Programs at school define the essential knowledge and methods to be acquired during the cycle by students. They are the national framework within which teachers organize their teaching taking into account the rates of learning of each student.

Objective: To master the language and acquire a literary culture
Students learn to:
  •  express themselves correctly and clearly, both orally and in writing
  • read and analyze literary works and texts of all kinds
  • reason
  • argue
  • structure their thinking
They develop their imagination, taste, culture and acquire the first elements of a humanistic culture.
a college readiness programs low income students

Program
In continuation of work done in primary school, students study in depth the operation of the language and learn the rules which govern it, grammar, spelling and vocabulary, to understand a reading selection and best express.

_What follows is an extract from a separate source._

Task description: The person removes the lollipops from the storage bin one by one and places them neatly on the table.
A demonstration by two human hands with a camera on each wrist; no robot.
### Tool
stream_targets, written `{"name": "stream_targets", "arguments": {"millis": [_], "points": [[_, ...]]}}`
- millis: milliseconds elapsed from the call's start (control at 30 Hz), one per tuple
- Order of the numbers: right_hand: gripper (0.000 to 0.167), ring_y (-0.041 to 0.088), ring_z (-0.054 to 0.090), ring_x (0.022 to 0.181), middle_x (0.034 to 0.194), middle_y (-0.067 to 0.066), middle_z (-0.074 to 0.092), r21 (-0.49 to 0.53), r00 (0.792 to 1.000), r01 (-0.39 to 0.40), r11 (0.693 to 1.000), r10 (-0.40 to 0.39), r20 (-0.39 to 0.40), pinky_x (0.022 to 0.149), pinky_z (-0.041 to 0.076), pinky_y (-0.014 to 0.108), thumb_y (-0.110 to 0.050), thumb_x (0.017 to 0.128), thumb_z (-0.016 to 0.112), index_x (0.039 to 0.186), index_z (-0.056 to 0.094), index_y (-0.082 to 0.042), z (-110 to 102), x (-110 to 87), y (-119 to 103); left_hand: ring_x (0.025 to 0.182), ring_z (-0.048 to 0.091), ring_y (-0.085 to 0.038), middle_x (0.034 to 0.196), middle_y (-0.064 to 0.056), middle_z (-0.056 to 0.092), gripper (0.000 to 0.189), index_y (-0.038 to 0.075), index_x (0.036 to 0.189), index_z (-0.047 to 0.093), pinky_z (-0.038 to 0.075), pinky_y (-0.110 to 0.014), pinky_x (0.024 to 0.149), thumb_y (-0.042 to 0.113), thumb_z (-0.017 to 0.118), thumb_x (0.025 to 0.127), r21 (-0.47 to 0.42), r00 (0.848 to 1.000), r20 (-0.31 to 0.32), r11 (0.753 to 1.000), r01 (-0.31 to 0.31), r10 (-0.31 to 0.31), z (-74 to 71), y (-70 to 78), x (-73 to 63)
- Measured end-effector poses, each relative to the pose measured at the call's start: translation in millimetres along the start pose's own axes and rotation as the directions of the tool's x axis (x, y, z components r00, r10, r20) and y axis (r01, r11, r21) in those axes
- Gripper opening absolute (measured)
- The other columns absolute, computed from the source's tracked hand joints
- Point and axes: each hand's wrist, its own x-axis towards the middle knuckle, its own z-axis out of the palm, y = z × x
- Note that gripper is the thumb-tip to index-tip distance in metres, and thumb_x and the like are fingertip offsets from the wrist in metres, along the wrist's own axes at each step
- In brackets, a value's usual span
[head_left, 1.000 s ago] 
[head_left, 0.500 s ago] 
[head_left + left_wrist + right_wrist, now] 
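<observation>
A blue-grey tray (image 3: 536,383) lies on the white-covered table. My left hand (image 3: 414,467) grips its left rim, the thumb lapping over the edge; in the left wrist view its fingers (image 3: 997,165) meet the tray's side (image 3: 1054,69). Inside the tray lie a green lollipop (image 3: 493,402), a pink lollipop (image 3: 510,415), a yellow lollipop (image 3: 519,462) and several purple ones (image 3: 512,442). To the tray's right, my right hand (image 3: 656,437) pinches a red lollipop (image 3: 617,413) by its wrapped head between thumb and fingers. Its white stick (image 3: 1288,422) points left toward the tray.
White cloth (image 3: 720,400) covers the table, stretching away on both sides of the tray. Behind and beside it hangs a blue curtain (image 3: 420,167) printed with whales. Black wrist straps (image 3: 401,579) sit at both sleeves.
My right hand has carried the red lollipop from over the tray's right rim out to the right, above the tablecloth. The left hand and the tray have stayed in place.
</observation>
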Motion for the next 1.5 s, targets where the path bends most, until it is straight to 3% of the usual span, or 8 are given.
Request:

This knowledge allows them to analyze the construction and operation of sentences and texts. Emphasis is also placed on the spelling of words and their various meanings and values ​​depending on the context in which they are employed. Students take ownership of the rules of grammatical agreement by applying them in various exercises. They gradually enrich their vocabulary in order to use a precise and varied vocabulary, suited to situations.

Expression
Airing writing students produce texts in nature and vary considerably in length. They learn to:
  • summarize or paraphrase a text read or heard about
  • write dialogue, description, a full account
  • suites start or invent stories
  • turn text to imitate.
They also learn to comment on a text and develop arguments to support a viewpoint.

Orally, they practice reading aloud and to recite, to express emotions and personal thoughts to share, to rephrase the thoughts of others and to realize, to make a presentation.

Reading
In class, students study works, in whole or in excerpts, literary texts and documentaries, newspaper articles, pictures, etc.. They learn to put them in their historical and cultural context, and analyze them according to gender to which they belong.

Teachers are free to choose texts and works within the framework set by the programs. From the 6th to the 3rd, the programs follow a chronological progression in part related to the history curriculum: the ancient texts in the sixth, medieval literature and rebirth in the fifth, the narrative in the nineteenth in the fourth century, works of the twentieth and twenty-first centuries in the third.

Students also discover great literary genres over the years: the wonderful tales and stories in the sixth, the tales of adventure and comedy in the fifth, the fourth such letter. Theater and poetry are explored at each level in different ways.

Teachers encourage students to have personal reading.